Machmoer mengatakan, mengacu PP Nomor 46 Tahun 2016 dan Permen LHK Nomor 69 Tahun 2019, pemerintah daerah perlu melakukan analisis terhadap isu pembangunan prioritas dengan mempertimbangkan beberapa aspek seperti menentukan titik rawan bencana banjir dan kebakaran hutan di wilayah MB Ketapang, penurunan kualitas air Sungai Mentaya, minimnya sarana prasarana persampahan, alih fungsi lahan, minimnya RTH dan ruang publi, kondisi infrastruktur yang kurang memadai, masih adanya pemanfaatan lahan di sempadan sungai untuk berbagai kegiatan, masih adanya permukiman kumuh, dan masih tingginya angka penggangguran.
”Penataan perencanaan tata ruang harus mempertimbangkan tidak hanya dari aspek lingkungannya, tetapi juga dari dampak sosial dan ekonomi masyarakatnya. Misalkan, menetapkan pembagian zona wilayah harus memperhatikan titik lokasinya, apakah rawan bencana atau tidak, sehingga untuk wilayah perkotaan, MB Ketapang harus dilakukan pencegahan dan pengendalian penanganan banjir dan melakukan pemetaan titik rawan banjir,” katanya.

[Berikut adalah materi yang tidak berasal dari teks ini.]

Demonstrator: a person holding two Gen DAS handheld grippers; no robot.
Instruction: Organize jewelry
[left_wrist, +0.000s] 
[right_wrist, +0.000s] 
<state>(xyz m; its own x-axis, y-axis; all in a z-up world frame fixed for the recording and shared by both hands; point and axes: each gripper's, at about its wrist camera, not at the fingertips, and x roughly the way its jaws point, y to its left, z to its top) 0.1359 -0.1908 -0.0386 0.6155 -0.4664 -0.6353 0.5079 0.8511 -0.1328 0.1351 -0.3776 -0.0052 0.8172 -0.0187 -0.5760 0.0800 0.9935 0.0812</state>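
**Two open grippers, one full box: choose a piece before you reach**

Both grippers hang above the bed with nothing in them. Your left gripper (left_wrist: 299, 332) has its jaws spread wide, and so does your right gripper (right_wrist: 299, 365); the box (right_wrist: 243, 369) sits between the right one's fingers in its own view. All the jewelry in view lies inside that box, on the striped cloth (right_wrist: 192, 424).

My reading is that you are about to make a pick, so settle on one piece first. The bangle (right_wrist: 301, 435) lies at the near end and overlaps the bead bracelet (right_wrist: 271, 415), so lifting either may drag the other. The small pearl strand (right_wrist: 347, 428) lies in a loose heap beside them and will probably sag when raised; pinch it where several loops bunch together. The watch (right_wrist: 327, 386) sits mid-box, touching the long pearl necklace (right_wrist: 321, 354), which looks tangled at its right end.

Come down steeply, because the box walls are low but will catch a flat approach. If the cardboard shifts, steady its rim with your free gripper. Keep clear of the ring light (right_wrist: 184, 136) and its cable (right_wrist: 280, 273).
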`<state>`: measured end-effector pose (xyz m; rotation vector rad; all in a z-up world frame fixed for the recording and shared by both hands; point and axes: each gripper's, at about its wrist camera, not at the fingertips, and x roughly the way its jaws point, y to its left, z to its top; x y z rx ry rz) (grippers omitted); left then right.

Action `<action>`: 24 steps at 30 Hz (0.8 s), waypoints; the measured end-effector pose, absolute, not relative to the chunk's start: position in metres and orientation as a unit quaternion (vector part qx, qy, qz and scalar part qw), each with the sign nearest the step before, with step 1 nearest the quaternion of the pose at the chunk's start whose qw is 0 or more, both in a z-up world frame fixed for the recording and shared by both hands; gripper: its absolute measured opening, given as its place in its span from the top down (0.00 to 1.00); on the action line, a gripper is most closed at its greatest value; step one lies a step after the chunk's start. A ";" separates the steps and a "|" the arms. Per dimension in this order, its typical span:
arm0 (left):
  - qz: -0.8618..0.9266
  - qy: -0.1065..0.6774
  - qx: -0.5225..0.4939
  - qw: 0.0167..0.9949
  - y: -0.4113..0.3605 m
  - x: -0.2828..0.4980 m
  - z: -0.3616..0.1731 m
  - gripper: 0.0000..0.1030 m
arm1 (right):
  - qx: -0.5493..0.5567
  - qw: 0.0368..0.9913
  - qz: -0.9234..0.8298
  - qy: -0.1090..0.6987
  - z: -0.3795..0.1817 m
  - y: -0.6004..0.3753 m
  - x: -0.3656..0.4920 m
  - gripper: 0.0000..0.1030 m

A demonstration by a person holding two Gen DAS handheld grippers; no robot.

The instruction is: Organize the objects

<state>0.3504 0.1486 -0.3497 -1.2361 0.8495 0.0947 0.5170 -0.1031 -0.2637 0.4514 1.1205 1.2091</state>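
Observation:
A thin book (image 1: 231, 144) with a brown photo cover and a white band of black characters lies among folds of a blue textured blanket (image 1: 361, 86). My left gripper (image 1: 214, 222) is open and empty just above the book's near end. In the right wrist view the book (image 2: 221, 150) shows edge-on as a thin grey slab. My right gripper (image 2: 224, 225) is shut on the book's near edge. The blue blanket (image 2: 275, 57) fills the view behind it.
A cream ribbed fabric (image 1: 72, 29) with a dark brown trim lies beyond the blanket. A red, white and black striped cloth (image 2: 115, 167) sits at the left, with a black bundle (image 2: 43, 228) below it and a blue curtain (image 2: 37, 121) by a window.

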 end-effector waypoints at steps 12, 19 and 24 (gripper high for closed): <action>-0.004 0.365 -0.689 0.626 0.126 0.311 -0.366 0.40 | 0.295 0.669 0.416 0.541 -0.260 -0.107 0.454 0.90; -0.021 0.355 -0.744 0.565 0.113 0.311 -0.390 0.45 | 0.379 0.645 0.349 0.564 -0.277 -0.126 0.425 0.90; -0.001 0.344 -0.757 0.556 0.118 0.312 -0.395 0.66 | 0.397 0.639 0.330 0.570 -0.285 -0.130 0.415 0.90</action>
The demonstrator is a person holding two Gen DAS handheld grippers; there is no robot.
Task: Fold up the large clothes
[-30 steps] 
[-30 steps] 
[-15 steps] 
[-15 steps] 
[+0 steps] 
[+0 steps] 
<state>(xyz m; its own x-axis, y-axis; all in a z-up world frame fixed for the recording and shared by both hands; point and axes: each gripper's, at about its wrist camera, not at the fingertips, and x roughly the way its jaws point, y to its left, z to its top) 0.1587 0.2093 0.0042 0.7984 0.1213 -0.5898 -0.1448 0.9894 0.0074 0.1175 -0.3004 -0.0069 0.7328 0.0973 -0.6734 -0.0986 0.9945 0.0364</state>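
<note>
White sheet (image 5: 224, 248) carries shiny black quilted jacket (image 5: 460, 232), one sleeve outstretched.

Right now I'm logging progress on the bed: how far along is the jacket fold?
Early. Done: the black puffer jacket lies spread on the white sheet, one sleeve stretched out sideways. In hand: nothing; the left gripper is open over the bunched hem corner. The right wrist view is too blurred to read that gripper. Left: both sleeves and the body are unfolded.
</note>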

Di samping itu, pesatnya pertumbuhan perkotaan diperlukan pengembangan jalan alternatif baru di areal perkotaan, yang ke depannya akan difungsikan sebagai jalan lingkungan dan jalan penghubung antarkegiatan.
”Melihat peningkatan aktivitas pengendara di Jalan Jenderal Sudirman, memang perlu dilakukan penambahan jalan alternatif baru. Kami sudah merencanakan Jalan MT Haryono Barat akan dibuka jalan baru sampai tembus ke Jalan Jenderal Sudirman,” katanya.
Kepala Bidang Tata Ruang Dinas (PUPRKP) Kotim M Wijaya Putra mengatakan, analisis KLHS ini merupakan syarat dalam penyusunan RDTR. Dalam penyusunannya, ada indikasi rencana program utama yang harus direalisasikan.